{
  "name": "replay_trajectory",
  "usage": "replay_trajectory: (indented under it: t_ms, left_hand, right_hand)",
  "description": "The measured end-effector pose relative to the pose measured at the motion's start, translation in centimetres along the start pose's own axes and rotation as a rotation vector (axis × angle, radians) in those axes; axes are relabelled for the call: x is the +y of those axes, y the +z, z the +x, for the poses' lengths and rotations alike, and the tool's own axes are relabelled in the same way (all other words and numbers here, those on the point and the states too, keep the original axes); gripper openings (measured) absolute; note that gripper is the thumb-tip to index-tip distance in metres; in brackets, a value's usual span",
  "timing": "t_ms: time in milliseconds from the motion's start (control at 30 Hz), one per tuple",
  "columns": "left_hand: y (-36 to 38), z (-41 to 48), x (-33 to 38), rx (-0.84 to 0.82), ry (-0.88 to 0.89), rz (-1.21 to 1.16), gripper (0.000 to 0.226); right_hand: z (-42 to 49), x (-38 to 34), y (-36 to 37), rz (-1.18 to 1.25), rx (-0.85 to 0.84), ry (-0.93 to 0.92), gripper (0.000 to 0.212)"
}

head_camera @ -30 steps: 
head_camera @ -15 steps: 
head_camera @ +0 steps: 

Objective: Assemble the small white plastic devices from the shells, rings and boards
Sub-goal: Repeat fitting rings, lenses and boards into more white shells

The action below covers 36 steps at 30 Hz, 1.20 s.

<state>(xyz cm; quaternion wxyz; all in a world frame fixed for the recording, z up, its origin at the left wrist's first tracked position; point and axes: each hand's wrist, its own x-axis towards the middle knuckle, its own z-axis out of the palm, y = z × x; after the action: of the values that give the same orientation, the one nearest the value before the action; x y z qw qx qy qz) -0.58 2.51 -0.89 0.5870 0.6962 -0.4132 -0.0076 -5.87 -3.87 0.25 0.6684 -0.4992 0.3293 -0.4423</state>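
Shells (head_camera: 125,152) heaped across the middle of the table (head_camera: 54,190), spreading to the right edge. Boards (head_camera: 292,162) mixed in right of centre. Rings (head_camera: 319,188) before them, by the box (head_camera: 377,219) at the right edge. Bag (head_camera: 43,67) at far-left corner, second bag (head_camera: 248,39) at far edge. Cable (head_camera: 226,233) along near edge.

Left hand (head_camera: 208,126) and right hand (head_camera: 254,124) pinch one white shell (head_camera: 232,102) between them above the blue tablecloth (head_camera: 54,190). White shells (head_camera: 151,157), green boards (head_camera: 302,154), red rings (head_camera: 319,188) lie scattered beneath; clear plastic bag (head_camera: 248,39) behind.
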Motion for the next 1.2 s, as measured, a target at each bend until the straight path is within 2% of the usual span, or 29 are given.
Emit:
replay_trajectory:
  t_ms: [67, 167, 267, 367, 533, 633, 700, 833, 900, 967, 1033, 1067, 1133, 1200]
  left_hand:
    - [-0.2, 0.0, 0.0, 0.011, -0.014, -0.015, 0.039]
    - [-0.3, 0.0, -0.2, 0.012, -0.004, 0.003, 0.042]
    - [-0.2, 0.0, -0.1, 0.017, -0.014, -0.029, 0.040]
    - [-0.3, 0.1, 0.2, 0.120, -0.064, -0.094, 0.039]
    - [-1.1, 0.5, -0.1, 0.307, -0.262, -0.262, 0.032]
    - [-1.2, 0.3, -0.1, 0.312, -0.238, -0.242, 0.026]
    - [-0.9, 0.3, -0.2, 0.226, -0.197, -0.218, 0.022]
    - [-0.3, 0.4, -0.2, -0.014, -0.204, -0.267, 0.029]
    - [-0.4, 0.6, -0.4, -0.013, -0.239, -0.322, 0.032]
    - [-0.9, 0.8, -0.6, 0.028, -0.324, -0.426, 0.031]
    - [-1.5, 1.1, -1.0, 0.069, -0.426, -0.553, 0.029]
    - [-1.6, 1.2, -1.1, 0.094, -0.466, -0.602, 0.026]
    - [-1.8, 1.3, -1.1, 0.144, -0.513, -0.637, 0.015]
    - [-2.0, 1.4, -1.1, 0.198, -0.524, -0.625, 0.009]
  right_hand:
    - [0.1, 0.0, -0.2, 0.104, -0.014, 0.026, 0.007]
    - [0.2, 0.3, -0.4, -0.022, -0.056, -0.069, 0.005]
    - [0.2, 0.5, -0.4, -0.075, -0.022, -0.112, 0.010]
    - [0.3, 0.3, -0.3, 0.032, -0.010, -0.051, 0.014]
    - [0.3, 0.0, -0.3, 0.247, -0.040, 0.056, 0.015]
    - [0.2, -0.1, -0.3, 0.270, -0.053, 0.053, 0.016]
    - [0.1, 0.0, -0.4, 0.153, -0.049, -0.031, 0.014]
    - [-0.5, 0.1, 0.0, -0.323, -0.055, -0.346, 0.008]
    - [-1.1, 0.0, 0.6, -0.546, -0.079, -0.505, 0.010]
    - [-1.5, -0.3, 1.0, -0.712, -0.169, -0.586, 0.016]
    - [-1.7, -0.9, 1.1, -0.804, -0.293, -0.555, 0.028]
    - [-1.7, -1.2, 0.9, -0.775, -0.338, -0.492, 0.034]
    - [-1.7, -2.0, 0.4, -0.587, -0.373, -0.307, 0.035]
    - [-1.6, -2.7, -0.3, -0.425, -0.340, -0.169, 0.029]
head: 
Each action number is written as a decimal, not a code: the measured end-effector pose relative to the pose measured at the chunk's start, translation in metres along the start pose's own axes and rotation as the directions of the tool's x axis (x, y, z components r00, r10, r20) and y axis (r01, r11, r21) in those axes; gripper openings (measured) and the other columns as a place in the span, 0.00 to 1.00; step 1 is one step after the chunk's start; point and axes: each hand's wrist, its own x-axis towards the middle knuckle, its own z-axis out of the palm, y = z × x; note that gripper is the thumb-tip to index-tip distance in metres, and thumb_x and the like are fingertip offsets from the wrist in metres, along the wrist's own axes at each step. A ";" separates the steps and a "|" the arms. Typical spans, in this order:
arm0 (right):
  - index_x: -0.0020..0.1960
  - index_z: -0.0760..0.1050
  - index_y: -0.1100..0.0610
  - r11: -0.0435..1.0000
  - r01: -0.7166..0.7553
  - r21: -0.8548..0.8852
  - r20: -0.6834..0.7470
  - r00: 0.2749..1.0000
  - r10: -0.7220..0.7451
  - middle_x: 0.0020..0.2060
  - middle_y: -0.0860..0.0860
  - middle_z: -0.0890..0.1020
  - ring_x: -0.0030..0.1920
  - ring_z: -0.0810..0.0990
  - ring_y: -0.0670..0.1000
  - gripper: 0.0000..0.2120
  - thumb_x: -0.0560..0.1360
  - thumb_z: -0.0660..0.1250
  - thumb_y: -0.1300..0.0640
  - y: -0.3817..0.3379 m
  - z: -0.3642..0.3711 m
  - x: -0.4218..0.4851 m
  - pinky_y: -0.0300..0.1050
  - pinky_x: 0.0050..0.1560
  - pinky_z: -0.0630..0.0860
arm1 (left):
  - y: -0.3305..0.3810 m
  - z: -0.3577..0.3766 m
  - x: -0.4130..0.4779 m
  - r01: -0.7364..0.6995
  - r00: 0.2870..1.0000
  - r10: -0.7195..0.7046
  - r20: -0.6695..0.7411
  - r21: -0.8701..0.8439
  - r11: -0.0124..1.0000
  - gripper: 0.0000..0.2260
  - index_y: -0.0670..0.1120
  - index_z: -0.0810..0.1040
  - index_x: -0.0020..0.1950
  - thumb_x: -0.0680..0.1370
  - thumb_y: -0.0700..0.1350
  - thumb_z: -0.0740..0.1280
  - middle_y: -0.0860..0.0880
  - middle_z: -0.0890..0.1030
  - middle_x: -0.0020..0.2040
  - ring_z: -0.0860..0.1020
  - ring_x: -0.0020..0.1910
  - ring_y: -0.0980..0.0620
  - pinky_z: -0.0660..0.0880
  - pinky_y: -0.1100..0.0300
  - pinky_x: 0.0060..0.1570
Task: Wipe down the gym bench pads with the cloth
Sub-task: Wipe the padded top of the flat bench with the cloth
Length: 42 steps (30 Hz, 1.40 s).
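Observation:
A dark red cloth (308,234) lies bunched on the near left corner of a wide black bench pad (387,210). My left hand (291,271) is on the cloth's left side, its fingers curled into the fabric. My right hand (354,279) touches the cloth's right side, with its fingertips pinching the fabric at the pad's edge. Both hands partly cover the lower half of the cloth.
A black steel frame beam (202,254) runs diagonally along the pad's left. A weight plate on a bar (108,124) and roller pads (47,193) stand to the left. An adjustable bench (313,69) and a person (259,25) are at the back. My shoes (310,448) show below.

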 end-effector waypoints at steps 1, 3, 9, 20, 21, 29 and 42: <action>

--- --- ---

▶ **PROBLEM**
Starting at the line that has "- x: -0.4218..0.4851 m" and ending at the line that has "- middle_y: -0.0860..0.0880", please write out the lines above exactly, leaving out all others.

▶ **RESPONSE BELOW**
  - x: -0.4218..0.4851 m
  - pinky_y: -0.0300..0.1050
  - pinky_x: 0.0050..0.1560
  - pinky_z: -0.0630..0.0860
arm1 (left):
  - y: -0.3305..0.3810 m
  - z: -0.3577..0.3766 m
  - x: -0.4130..0.4779 m
  - r01: -0.7364..0.6995
  - r00: 0.2870..1.0000
  - r10: -0.7195..0.7046
  - r20: -0.6695..0.7411
  - r21: -0.8701..0.8439
  - r11: -0.0124..1.0000
  - gripper: 0.0000..0.2260
  - index_y: -0.0670..0.1120
  - index_z: -0.0810..0.1040
  - index_x: -0.0020..0.1950
  - thumb_x: -0.0680..0.1370
  - thumb_y: -0.0700..0.1350
  - thumb_z: -0.0740..0.1280
  - middle_y: -0.0860..0.0880

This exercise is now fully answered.